PRETEEN GIRLS – LEARNING TO NAVIGATE SOCIAL MEDIA SITES
Your preteen daughter and her girl friends come home from school and without so much as a “hi mom,” head up to her room and shut the door. You wonder for a moment if you should check in on them, maybe offer them a snack, try to have a conversation about their day but you get distracted doing other things and before you know it, it’s dinnertime.
Three hours have passed and the only sounds from your daughter’s room have been giggles and muffled talking. In the past, you had asked your preteen daughter to limit her screen time and not go on Instagram, Twitter and Snapchat without your permission.
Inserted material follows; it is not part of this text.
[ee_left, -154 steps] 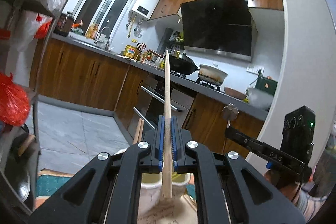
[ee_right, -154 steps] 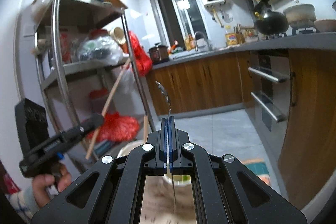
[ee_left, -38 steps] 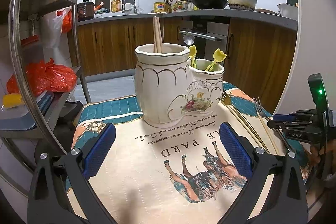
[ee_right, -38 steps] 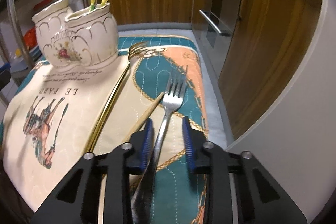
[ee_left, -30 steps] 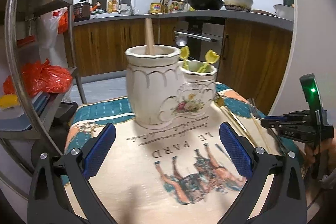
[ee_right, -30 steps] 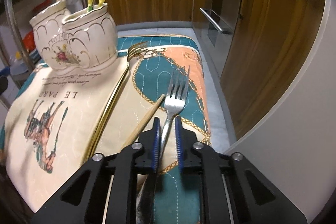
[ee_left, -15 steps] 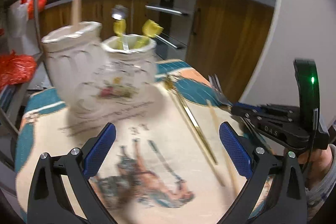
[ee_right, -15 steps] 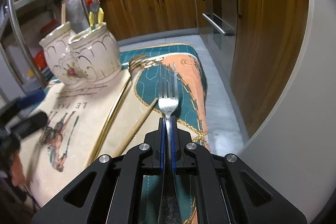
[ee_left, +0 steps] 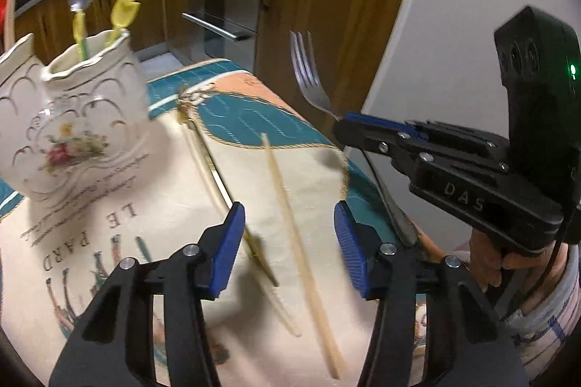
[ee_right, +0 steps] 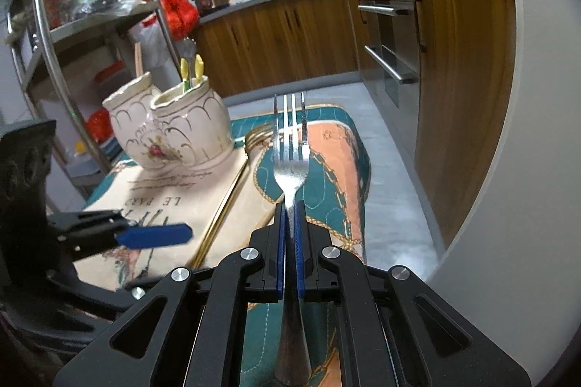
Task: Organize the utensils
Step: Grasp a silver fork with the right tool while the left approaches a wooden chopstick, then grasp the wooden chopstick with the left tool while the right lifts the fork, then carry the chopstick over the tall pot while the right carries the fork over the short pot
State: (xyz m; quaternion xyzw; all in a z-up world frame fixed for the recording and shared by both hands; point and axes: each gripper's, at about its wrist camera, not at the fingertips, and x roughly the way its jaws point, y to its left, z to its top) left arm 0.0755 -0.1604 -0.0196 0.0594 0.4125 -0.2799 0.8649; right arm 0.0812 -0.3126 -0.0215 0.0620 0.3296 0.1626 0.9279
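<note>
Left wrist: gold fork (ee_left: 214,169) beside chopstick (ee_left: 297,234) (blurred).

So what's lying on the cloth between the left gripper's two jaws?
A wooden chopstick lies lengthwise between the closing jaws of the left gripper, untouched as yet, shown in the left wrist view.

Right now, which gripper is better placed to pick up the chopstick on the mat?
Left. The left gripper is closing with the chopstick lying between its pads, not yet pressed. The right gripper is shut on the fork, raised off the mat.
</note>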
Knowing the risks involved in social media, you linked your accounts with hers weeks ago. Instagram, being one of the most popular social media sites for preteens, was her favorite so you decided it would be a good idea to check and see if she was using it. Sure enough, not only your daughter but, from the numerous conversations, all her friends had been using it too – and Twitter and Snapchat.
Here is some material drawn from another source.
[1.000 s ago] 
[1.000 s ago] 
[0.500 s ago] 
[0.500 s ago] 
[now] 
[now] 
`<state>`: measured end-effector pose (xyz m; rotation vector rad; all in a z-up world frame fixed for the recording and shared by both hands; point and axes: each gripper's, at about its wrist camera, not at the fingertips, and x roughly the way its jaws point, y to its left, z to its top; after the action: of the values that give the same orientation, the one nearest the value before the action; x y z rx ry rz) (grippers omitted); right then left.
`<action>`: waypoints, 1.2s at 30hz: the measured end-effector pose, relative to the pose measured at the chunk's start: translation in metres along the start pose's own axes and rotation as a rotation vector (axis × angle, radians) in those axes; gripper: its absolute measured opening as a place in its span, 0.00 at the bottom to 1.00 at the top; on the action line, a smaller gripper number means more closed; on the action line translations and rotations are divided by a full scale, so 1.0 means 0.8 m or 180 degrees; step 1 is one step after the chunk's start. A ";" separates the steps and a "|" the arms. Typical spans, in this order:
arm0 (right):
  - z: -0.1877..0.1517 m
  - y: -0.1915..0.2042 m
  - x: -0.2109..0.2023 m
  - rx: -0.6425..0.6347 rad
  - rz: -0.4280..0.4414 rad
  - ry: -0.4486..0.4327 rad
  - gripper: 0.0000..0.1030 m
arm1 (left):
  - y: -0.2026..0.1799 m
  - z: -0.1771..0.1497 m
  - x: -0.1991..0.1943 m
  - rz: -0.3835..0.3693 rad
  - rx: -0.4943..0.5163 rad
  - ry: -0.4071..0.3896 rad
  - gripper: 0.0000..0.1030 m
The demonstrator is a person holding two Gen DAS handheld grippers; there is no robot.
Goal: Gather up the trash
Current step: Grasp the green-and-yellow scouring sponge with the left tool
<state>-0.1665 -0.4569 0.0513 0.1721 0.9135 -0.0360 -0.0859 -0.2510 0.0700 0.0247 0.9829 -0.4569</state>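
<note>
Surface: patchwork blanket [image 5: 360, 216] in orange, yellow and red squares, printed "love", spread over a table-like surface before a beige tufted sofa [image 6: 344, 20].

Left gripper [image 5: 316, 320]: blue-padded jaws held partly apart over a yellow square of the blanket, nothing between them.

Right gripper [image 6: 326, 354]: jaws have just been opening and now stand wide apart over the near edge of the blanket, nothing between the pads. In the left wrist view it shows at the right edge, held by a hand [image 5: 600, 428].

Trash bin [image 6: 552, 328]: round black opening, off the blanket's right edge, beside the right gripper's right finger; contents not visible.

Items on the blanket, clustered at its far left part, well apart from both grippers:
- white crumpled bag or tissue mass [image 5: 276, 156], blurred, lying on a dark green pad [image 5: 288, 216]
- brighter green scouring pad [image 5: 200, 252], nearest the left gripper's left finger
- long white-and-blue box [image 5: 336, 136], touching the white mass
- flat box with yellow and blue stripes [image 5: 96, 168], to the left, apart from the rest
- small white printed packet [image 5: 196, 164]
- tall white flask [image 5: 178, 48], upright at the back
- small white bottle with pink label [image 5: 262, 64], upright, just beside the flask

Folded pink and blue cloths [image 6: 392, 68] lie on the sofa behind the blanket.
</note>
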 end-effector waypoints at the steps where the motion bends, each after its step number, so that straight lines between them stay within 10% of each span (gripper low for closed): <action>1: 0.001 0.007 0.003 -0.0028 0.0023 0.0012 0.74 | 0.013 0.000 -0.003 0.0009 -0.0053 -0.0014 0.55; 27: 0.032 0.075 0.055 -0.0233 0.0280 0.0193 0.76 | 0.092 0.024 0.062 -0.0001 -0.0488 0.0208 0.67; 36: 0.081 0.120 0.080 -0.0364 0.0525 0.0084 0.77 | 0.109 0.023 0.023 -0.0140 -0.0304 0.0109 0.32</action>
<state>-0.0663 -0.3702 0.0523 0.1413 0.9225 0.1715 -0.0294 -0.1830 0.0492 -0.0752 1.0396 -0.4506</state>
Their comments and postings were disturbing, even shocking. Of particular concern was the number of strangers they were communicating with. It was time to shut it down and have another conversation about privacy, public accounts, potential risks, harassment and cyberbullying and responsible posting. Your daughter still had a lot to learn about the risks associated with giving away personal information.
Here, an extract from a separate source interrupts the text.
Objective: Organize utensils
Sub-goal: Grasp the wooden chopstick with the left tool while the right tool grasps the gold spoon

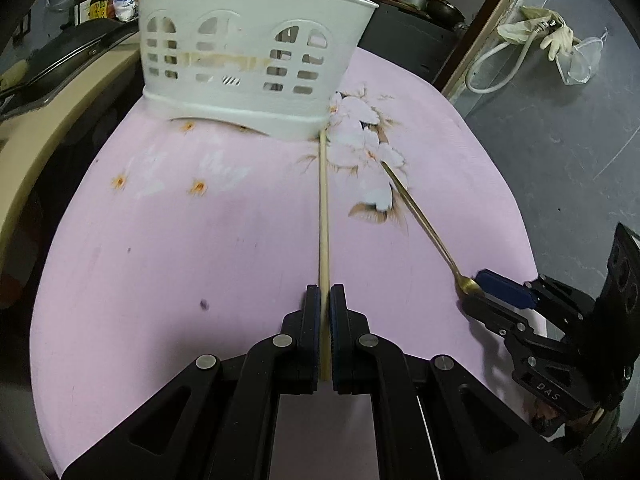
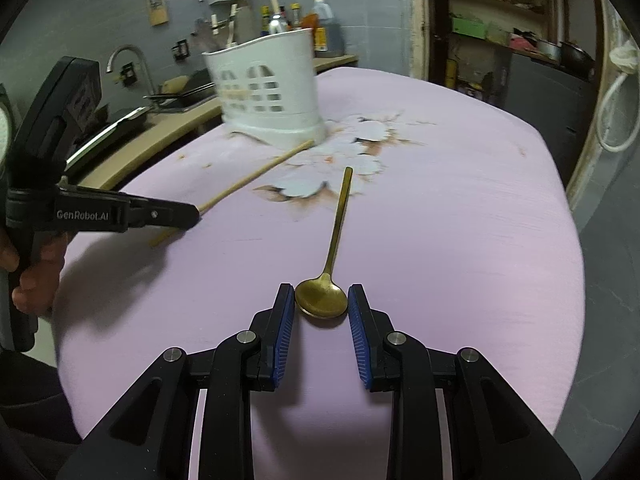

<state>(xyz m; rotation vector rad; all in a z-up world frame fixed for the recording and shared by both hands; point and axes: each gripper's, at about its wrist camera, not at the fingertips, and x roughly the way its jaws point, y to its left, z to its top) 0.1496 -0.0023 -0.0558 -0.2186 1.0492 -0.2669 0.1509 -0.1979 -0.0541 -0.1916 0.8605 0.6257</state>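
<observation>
Table (image 1: 160, 280) fills most of both views, its top covered in pink cloth printed with pale flowers and brown leaves. Counter (image 2: 132, 160) runs along its far left side, with a dark pan (image 1: 60, 68) lying on it and bottles (image 2: 320, 28) standing behind.

At the far end of the table stands a white plastic basket (image 1: 248, 56) with window-shaped cutouts in its wall; a metal utensil and a pale stick show above its rim.

The left gripper (image 1: 325, 308) is clamped on a long wooden chopstick (image 1: 323, 208), which runs straight ahead from between the pads, its far tip reaching the foot of the basket. A hand (image 2: 36, 276) holds this gripper's handle at the left edge of the right wrist view.

The right gripper (image 2: 322, 308) stands with its blue pads apart on either side of the bowl of a gold spoon (image 2: 334, 248). The spoon lies flat on the cloth to the right of the chopstick, handle pointing toward the flowers; whether the pads touch the bowl I cannot tell.
</observation>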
Sound familiar? Or maybe you have a teenage daughter who, even with all the time you spent on educating and encouraging her to make good choices online, social media and devices overwhelm her more than ever.
If you’re at a loss as to how to help your teen daughter, you’re not alone. Smartphones and social apps were designed to be addictive or, as the inventor of the ‘like’ button put it, a “slot machine in your pocket.
TEENAGE GIRLS AND INSTAGRAM – WORKING HARD FOR NO PAY!
“In a suburban Toronto Starbucks, three teenage girls huddle around a table, fingers flying over their mobile screens as they break down the daily work of promoting their brands. Between sips of iced green-tea lemonades and java-chip frappuccinos, they tell me how they run new content through vetting teams before releasing it to the world. They describe how that content is distributed and tailored according to platform, and how it’s carefully calibrated to suit different audiences. They show me analytics tools that tell them, in real time, how their messages are being received, and what impact they’re having on their brands, in terms of both reach and loyalty.
If it sounds like a full-time job, that’s because it pretty much is — a gig they’ve aged into by virtue of becoming teenagers in the era of the smartphone. As the three friends laugh and chat with one another, their eyes are nearly always cast downward, glued to the devices held between their manicured fingers. The brands they are managing are their own. They post carefully curated updates and stylized pictures of themselves on various apps and platforms. They swipe left and right, opening and closing apps, gasping about the daily drama playing out on the glowing screen, and planning their next moves. They don’t consider it work — it’s more of a necessary pastime that’s become so routine, “it’s like breathing,” says Elina, who is 17. Often, they won’t even let sleep get in the way.”
Smartphone Natives
As this article points out, “Kids born in 1995 or later are smartphone natives fluent in all things touchscreen.” Parents and teachers alike can attest to the fact that smartphones and social media basically consume and rule a preteen or teen girl’s day.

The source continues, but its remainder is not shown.